石川:今回は結構SUPに申し込みあったんですよ。
大竹:おお〜、やっぱり、4月、さんぽの駅の横でやったのよかったですよね。通りすがりでもできそうな、ちょうど良い距離感にテントと乗り付き場があって。
石川:だから痛いんですよ、5月中止になったのは。でも、さっきもメンバーと打ち合わせして、12日が期限だから、それが伸びなければ、それ以降でもう一回計画しようと。6月以降の計画もできてて、例えば毎週木曜日の夕方の時間に「サンセットSUP」ということで。続けないと定着しないよね、と。それで今調整をしています。
大竹:じゃあ、メンバーの皆さん、お仕事終わった後、水着に着替えて(笑)
石川:そうだね(笑)コロナだから人が集まっちゃうと良くない部分はあるけど、人が集まれば、地域の方にお弁当とか出店してもらうこともできるし。小さいかもしれないけど。我々がSUPやって楽しかった!だけではなくて、周りの人にもちょっと良い思いをしてもらえると、さらに良んじゃないの?っていう。それが地域の活性化にもつながれば良いな。

9.コミュニティ支援活動は生業になるのか?

大竹:活動の中で大変だったこと、辛かったことは何ですか?先ほどコロナの話もありましたけど。
石川:まずコロナでしょ。後は…資金ですよね。何だかんだ、綺麗事言っても、先立つものがないと活動できないじゃないですか。資金集めの部分は辛いよね。と言っても、一軒一軒回って募金集めてっていうのもなかなかできないし。使える補助金を申請してみたり。「めぐりあい」の味噌づくりもあるけど、「それを売れば良いじゃない」っていうのもあるけど、いろんな法律に引っかかっちゃってできなかったりするジレンマがある。食品衛生法とか。資金集めは苦労してますね。いつまでも自腹ってわけにもいかないし。営利目的ではないといっても、自腹を続けることは違うから。それもあって法人化の話が出てくるんですよ。法人化してちゃんとした組織から資金を引っ張れる様な体力をつけないといけないと。法人化も結構お金もかかるし。最初はやってる人間で出すしかないんだろうけど。法人化するための下準備も意外と、色々調べたり、知っている人に聞いたり、勉強するのも大変かな。知識になるのは面白いんだけど、「金欠病」が大変かな。

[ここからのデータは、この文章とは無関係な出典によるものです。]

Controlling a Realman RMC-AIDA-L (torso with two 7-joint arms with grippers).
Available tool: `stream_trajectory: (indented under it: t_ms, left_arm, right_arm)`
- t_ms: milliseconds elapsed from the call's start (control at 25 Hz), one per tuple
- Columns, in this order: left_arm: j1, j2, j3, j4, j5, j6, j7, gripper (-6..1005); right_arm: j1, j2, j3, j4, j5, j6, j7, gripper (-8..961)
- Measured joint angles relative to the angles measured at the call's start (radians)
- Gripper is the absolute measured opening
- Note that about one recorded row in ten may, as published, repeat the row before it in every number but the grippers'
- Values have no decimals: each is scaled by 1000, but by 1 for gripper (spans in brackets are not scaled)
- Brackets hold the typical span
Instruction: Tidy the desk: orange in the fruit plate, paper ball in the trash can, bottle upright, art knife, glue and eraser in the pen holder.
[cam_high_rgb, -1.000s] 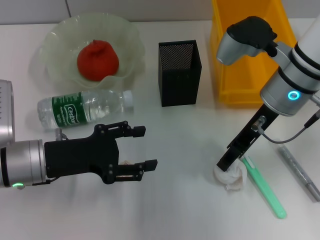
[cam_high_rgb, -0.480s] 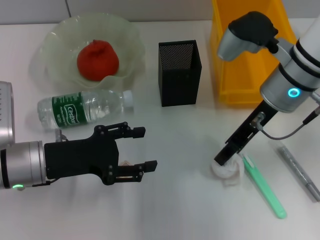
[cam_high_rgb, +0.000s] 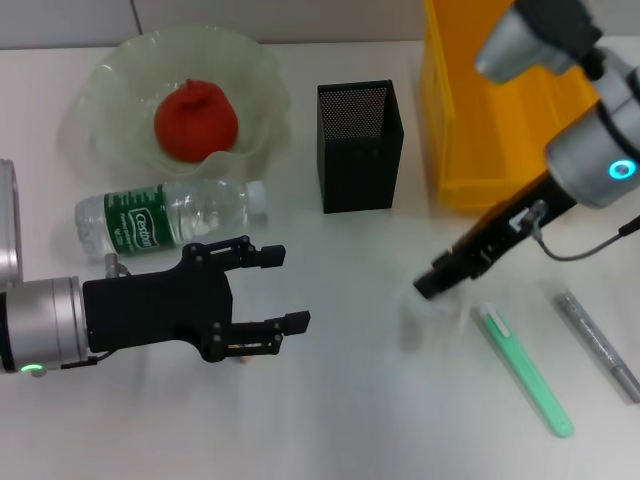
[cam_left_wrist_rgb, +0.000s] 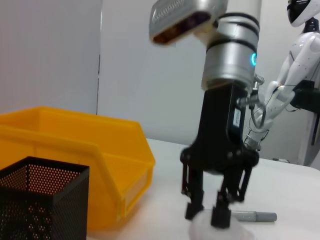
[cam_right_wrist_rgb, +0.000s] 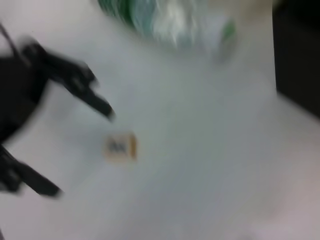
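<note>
My right gripper (cam_high_rgb: 432, 286) is shut on the white paper ball (cam_high_rgb: 428, 303) and holds it just above the desk (cam_high_rgb: 350, 400), left of the art knife; both also show in the left wrist view (cam_left_wrist_rgb: 207, 217), the ball (cam_left_wrist_rgb: 215, 231) under the fingertips. The yellow trash can (cam_high_rgb: 500, 110) stands behind it. My left gripper (cam_high_rgb: 288, 290) is open and empty, low over the desk in front of the lying bottle (cam_high_rgb: 165, 215). The orange (cam_high_rgb: 195, 120) sits in the fruit plate (cam_high_rgb: 110, 80). The tan eraser (cam_right_wrist_rgb: 120, 147) lies by the left gripper. The pen holder (cam_high_rgb: 358, 145) stands mid-desk.
A green art knife (cam_high_rgb: 525, 370) and a grey glue pen (cam_high_rgb: 598, 343) lie side by side at the front right. The trash can (cam_left_wrist_rgb: 75, 150) and pen holder (cam_left_wrist_rgb: 40, 200) stand close together.
My right gripper has risen and moved left and back, carrying the paper ball off the spot beside the green knife. The left gripper has barely shifted.
</note>
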Motion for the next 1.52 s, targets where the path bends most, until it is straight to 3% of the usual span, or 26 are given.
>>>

大竹:それは1、2年活動続けてらっしゃったから余計に、色々やってくる中で、継続化させる中で、ってことですよね。
石川:それ以外の、対人間の関わりが大変だ、というのは、そういうのは特にはないけどね。
大竹:どう組織として維持していくかは、どこでも課題ですね。
石川:今は使える補助金でとりあえず凌いで、という感じですけど。あとは、困ったことは、我々の活動のコンセプトを、他者に理解してもらうっていうのが大変だなと。
大竹:賛同を得るために?
石川:そうですね、宣伝をどうしていこうか、というのがあって。ネットもあるけど、中々そういったプラットフォームも使いきれてないな、と思うよね。
大竹:プレーヤーとしてやってると、なかなか手が回らないところではありますよね。
石川:一つの案として、ミズベリングに限って言えば、砂沼未来会議を大元の組織にして、未来会議が砂沼利用の許認可や広報を担って、ミズベリングがそこにぶら下がるアクティビティ班みたいな組織づくりも今案が上がっていて。だから試行錯誤中ではあるけど。「めぐりあい」も単独だと大変であれば、「夢100」の外郭団体みたいな形にするとやりやすいのかなと、考えたり。

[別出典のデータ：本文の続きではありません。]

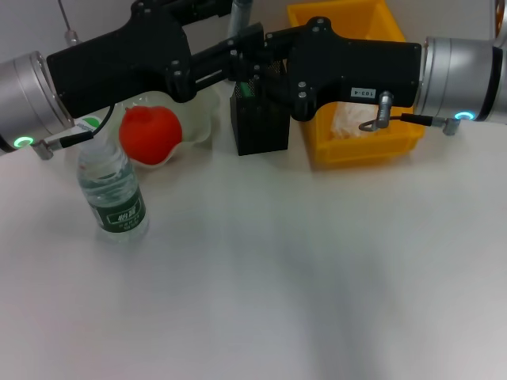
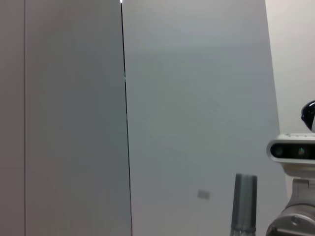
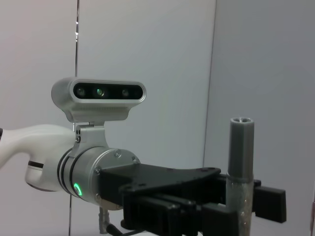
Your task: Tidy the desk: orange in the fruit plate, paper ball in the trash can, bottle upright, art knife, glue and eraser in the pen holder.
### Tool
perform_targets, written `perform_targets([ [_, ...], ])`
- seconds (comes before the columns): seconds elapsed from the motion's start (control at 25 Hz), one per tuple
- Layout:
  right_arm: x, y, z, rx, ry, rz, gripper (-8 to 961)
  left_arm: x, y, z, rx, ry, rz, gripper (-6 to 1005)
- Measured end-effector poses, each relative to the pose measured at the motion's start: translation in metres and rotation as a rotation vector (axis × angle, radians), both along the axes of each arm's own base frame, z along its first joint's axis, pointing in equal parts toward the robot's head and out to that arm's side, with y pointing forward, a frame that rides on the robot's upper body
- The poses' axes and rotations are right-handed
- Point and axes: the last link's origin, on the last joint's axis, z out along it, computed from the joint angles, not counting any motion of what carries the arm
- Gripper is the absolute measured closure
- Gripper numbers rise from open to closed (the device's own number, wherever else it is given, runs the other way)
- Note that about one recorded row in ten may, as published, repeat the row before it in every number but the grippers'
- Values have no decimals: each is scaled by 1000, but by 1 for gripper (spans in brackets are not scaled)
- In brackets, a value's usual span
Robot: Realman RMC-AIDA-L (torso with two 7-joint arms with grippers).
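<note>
Looking down from the head, we log 2 arms meeting above the black mesh pen holder [image 1: 260, 120], 1 from each side.

Left gripper [image 3: 231, 204]: the right wrist view shows its jaws narrow, clamped on the lower part of an upright grey stick [image 3: 241, 147] with a hollow top. We cannot tell whether this is the glue or the art knife. In the head view the stick [image 1: 242, 14] rises behind and above the pen holder, clear of it.

Right gripper [image 1: 255, 73]: it sits directly over the pen holder's mouth. We cannot tell how its jaws stand; they merge with the black of the other arm.

Orange [image 1: 149, 133]: it looks reddish and lies in the white fruit plate [image 1: 200, 119], to the left of the pen holder.

Water bottle [image 1: 112, 190]: it stands upright on the white desk [image 1: 301, 277], left of the pen holder and nearer the robot than the plate, with its cap hidden under the left arm.

Yellow bin [image 1: 356, 152]: it stands just right of the pen holder. A pale crumpled paper ball [image 1: 348, 119] lies inside it, partly covered by the right arm.

Eraser: not made out anywhere.
</note>
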Motion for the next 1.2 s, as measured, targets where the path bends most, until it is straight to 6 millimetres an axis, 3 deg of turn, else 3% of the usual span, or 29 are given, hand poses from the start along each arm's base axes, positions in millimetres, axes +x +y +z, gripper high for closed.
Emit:
perform_targets([
  [0.44,3,0,0,0,-6,-12,825,-5,2,1,19,20,16,464],
  [0.64,5,1,0,6,-19,-24,824,-5,2,1,19,18,14,584],
  [1.08,4,5,-2,18,-34,-27,826,-2,1,0,11,20,1,597],
  [1.2,3,5,-2,17,-36,-25,828,-2,1,-1,10,20,3,670],
])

大竹:私も「しもつま3高」の会長をやらせていただいているので、組織運営と情報発信と活動、一般利用と、どう仕分けしたら皆やりやすいのかな、と悩んでますけど、整理するの難しいですよね。
石川:難しいよねぇ。そうは言っても、止まるのは簡単なんだけど、もう一回歩み出すときのパワーって、結構使うから。どんな形であれ、今の活動の状態を継続しつつ、組織改革じゃないけど、そうした部分は同時並行でやってくしかないのかな。
大竹:完全停止して再スタートするのは大変ですからね。縮小しても続けた方が確かに良いんだろうな、と思います。
石川:やっぱり、地域のつながりを復活させたい、復活すれば、自分たちの子供たちのためになるって思いもあるけど、何より自分が一番楽しいよね。
大竹:だから、フルタイムで働かれていても、続けられそう、と思ってらっしゃるんですね。
石川:そうです。本当は、ミズベリングや高道祖の活動だけ、専属でできたら良いけど、それで生業にはなる訳ではないので。
大竹:もどかしいですか?本当は専属で作り込みたい?
石川:中途半端になっちゃうんだよね。それでいつの間にか消えちゃったみたいな…それだけは避けたいんですよ。そうは言ってもなかなか…
大竹:働き方は増えているから、複数職業持つ中で、そういうコミュニティ運営の仕事をするのかな、という感じなんですかね。
石川:日本の企業でも、兼業認めないところはまだまだあるし。
大竹:最近、公務員でも兼業OKになったりしてますから、いつかどんな職業でもできる様になるかも。
石川:日本の社会構造や雇用形態を見ていて、難しいところはあるかもしれないけど、それでも、何とかしたいから今の活動はやりたいよね。
大竹:情熱を持ってできることを下妻でできてると感じてらっしゃるから、充実感がありますか?活動を始める前後で充実度も変わりましたか?
石川:やることが増えてるから、忙しいっちゃ忙しいですよね。1週間なんかあっという間に過ぎてっちゃうけど。うん、楽しいよね。他の人がどう思って良いが関係なくって。充実してますよ、活動始める前に比べれば。

大竹:すごく良いお話を聞けました。
石川:こんなんで大丈夫だったかな(笑)
大竹:はい!完璧です!あと、写真撮らなきゃ。
石川:撮られるの慣れてないからなぁ、緊張しちゃうな(笑)。